Jadi, selain ukurannya yang 15% lebih kecil dari Supermoon, cahaya yang dipantulkan oleh micro Blood Moon juga jauh lebih sedikit, yakni hanya sekitar 30%, sehingga akan terlihat suram.

Jika Anda mengamati Bulan secara intensif, Anda akan melihat perbedaan yang cukup signifikan antara ukuran Bulan purnama mikro, Bulan purnama biasa, dan Bulan purnama super (Supermoon).

Sementara itu, menurut Kepala Lapan, Thomas Djamaluddin, fase gerhana Bulan sebagian dimulai pukul 01.24 sampai 15.19 WIB.

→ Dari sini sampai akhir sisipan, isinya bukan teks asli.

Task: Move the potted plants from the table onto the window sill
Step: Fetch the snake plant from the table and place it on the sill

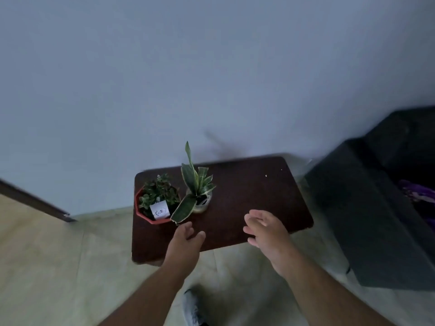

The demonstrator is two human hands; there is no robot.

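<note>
Two potted plants stand at the left end of a small dark brown table. The leafy plant in a red angular pot carries a white label. Beside it on the right is a snake plant in a pale round pot, with one long leaf drooping toward the front edge. My left hand hovers open just in front of the snake plant's drooping leaf, touching nothing. Over the table's front edge, my right hand is open too and holds nothing. No window sill is in view.
A plain grey-blue wall rises behind the table. A dark sofa or upholstered block stands to the right. A dark door edge shows at the left. Pale tiled floor lies below, with my foot in a grey sock near the bottom.
</note>
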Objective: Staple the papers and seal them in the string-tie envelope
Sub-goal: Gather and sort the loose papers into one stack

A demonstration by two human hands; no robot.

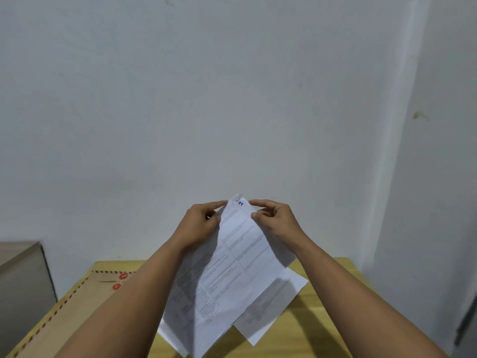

"Sedangkan fase totalnya terjadi pada pukul 02.30 hingga 04.13 WIB, selama 107 menit, terlama di abad ini karena lintasannya dekat dengan garis tengah lingkaran bayangan Bumi dan jarak Bulan terjauh dari Bumi," ujar Thomas melalui pernyataan di akun Facebook pribadinya yang diposting Rabu 25 Juli 2018.

Ilustrasi gambaran gerhana Bulan 28 Juli 2018. (Facebook Thomas Djamaluddin)

Dengan dua faktor itulah, lanjut Thomas, purnama berada dalam kegelapan bayangan Bumi lebih lama dari gerhana bulan pada umumnya.

Pada saat gerhana Bulan total, Bulan akan berwarna merah darah sehingga disebut Blood Moon. Warna merah darah tersebut disebabkan oleh pembiasan cahaya Matahari oleh atmosfer Bumi, sehingga warna merah cahaya Matahari menimpa purnama.

"Maka media sering menyebutnya fenomena akhir Juli ini sebagai micro-blood-moon," imbuhnya.

 

Saksikan video pilihan berikut ini:


Bisa Lihat Planet Mars dan Hujan Meteor

planet Mars (iStockPhoto)

Saat purnama meredup dan memerah, Thomas menyarankan agar penduduk di Indonesia mengamati bintang terang kemerahan di samping kiri rembulan. "Itulah planet Mars, tetangga Bumi yang juga sedang mengalami purnama sehingga tampak seperti bintang yang sangat terang," ujarnya.

Selain itu, amati pula di atas Bulan yang memerah. Ada beberapa titik pancar hujan meteor, yakni Southern Delta Aquarids (sekitar 20 meteor per jam) dan Piscis Austrinis (sekitar 5 meteor per jam).